An increase in sleep duration (508 min per night vs 401 min at baseline) has been found to be associated with improvements in sprint times (−0.7 s), reaction times, free throws (+9%) and 3-point shooting accuracy (+9.2%) in collegiate men basketball players. 4 Further, research in semi-professional men's basketball showed that the night before competition, subjective sleep quality was positively associated with free-throw accuracy, rebounds, assists, steals, offensive ratings, and player efficiency (EFF). 6 However, conflicting findings were reported in collegiate women basketball players, where sleep duration and EFF were not associated with in-game performance. 7 More research is warranted to explore the role of sleep on sport performance, especially in collegiate athletes, who are faced with unique training and game demands, competition scheduling, travel requirements, and academic responsibilities. Therefore, the purpose of this case series was to explore the relationship between acute sleep metrics and next-day game performance in collegiate men basketball players.
Methods
Participants
National Collegiate Athletic Association (NCAA) Division I men's basketball players (n = 4; age = 19.8 ± 1.26 years, height = 189.2 ± 3.0 cm, mass = 82.5 ± 5.0 kg) participated in this prospective, case series study. The sample size was inherently limited due to the small roster size of the basketball team (n = 10). Additionally, adherence to wearing the smart ring device was a primary challenge, contributing to a reduced final sample.
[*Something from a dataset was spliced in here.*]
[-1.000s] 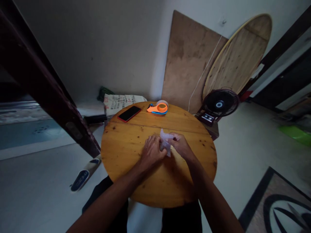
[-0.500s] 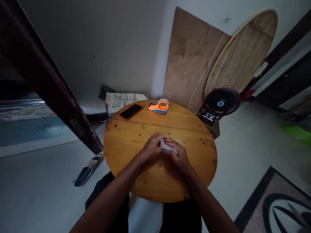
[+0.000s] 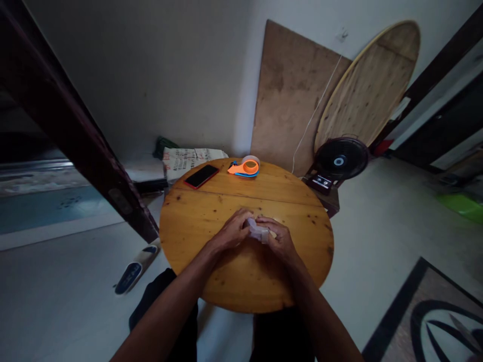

Several athletes were inconsistent in wearing the device, leading to missing data and further restricting the number of valid observations for analysis; thus, we chose to include only athletes in the final analysis who wore the device consistently for >60% of all games. Inclusion criteria included: aged 18–22; medically cleared for intercollegiate athletic participation; and played ≥ 15 min per game. Athletes who did not meet these criteria were excluded. Players had the risks and benefits explained beforehand, signed an institutionally approved written consent form, and completed a medical history form. Study procedures were conducted in accordance with the requirements of the Declaration of Helsinki and approved by the University (1674043).
Sleep
Nocturnal sleep and heart rate variability (HRV) were assessed using a commercially available, validated 8 biometric tracking ring (Oura Ring Inc., Oulu, Finland). The Oura Ring uses a 3D accelerometer and infrared photoplethysmography to measure body signals such as movement, body temperature, HRV, and respiration. These metrics are combined to provide a comprehensive overview about sleep and wakefulness. The Oura Ring has shown to accurately detect total sleep time, heart rate, and HRV (r2 = 0.980–0.996) in physically active populations.9–11 Participants were instructed to wear their rings on the nights before games (n = 22), for a total of 88 player observations. Sleep metrics collected were total sleep duration (TS), rapid eye movement duration (RM), deep sleep duration (DS), and HRV.
Basketball performance
In-game (n = 10) performance metrics included field goal percentage (FG%) and player efficiency (EFF). EFF was calculated as follows: (Points + Rebounds + Assists + Steals + Blocks − Missed Field Goals − Missed Free Throws - Turnovers).
Statistical analysis
All sleep and basketball metrics were reported as mean ± standard deviation. Normality was assessed using the Shapiro-Wilks test, and non-normally distributed variables were log-transformed to assume a normal distribution. After transformation, normality was re-evaluated to ensure that the assumption of normality was met for Pearson correlation analysis. Pearson correlations assessed group and individual relationships among TS, RM, DS, HRV, FG%, and EFF (p < 0.05). Correlation coefficients assessed relationships and were interpreted as: very weak: < 0.20, weak: 0.20–0.39, moderate: 0.40–0.59, strong: 0.60–0.79, and very strong: > 0.80. Two separate linear mixed models were conducted to examine the effects of TS, RM, DS, and HRV FG% and EFF, accounting for intra-individual variability (p < 0.05). Analyses were completed using R Studio (version 4.3, R Studio, Boston, MA, USA).
Results
Sleep and basketball descriptive game statistics are reported in Table 1.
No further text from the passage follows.